The principle data file Fungus_comb_stable_isotopes_and_canopy_cover.csv was used as the mixture dataset for the MixSIAR analysis. Additionally, the file includes the data needed to produce map illustration in Figure 2 and the regression models comparing fungus comb C:N stoichiometry and the canopy coverage or comb δ¹³C. Units of the stable isotope values (δ¹³C and δ¹⁵N) and fungus comb C and N contents (C_cont, N_cont) are per mille (‰) and percentages (%), respectively. Geographic coordinates (x_coord, y_coord) are in WGS84 coordinate system. Nine different canopy cover estimates are percentages, e.g., column “cov100_over1” means coverage (%) of over 1 meter height vegetation at 100 meters distance (circular buffer) from the mound centrum.

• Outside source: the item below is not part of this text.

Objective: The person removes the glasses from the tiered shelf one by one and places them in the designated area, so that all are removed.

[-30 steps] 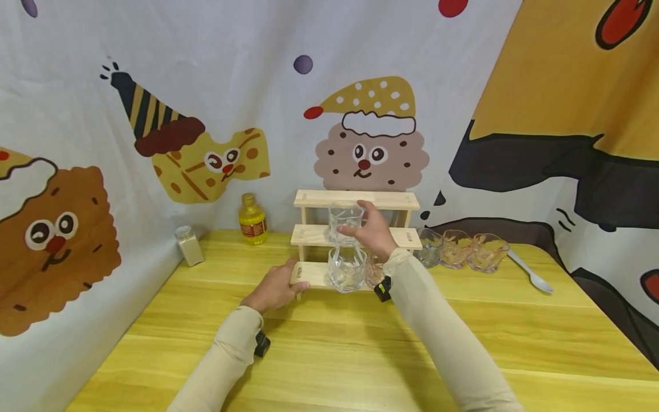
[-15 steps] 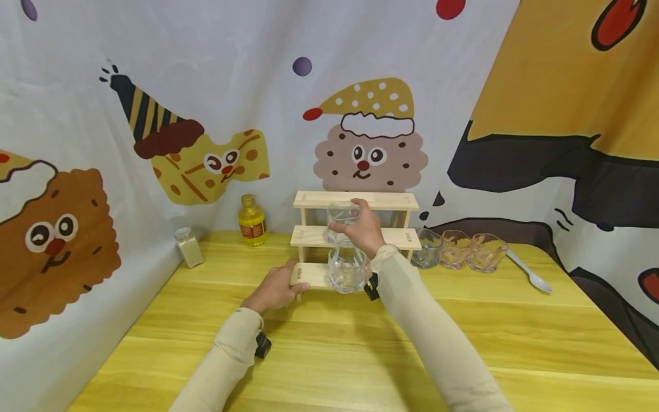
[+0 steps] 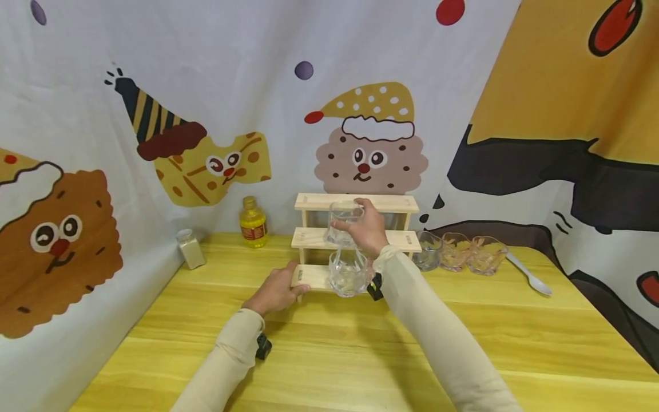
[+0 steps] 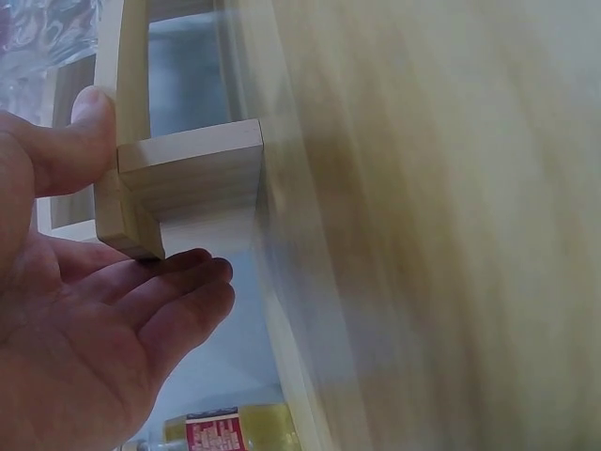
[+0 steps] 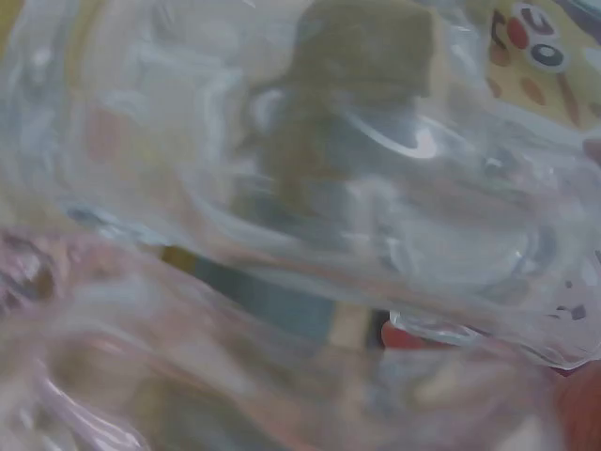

For the MixSIAR analysis, source and discrimination tables are given in two separate files named Source_table_C3C4.csv and Discrimination_table_C3C4.csv, respectively. For SIBER analysis, three different subsets (SIBER_site.csv, SIBER_termite.csv, SIBER_fungi.csv) have been extracted from the principle data file, where the compared groups (study site, termite species, Termitomyces species) are coded with the following numbers: Sanctuary = 1, Mwashoti = 2, Maktau = 3, Mbula=  4, M. subhyalinus = 1, M. michaelseni = 2, Termitomyces A = 1, Termitomyces C = 2. Observations from mounds where Termitomyces species could not be identified or groups had less than three individuals (colonies from study sites Latika and Mwashuma, or cultivating Termitomyces B) are omitted from the SIBER datasets. The fungus comb δ¹³C and δ¹⁵N are coded “iso1” and “iso2”, respectively.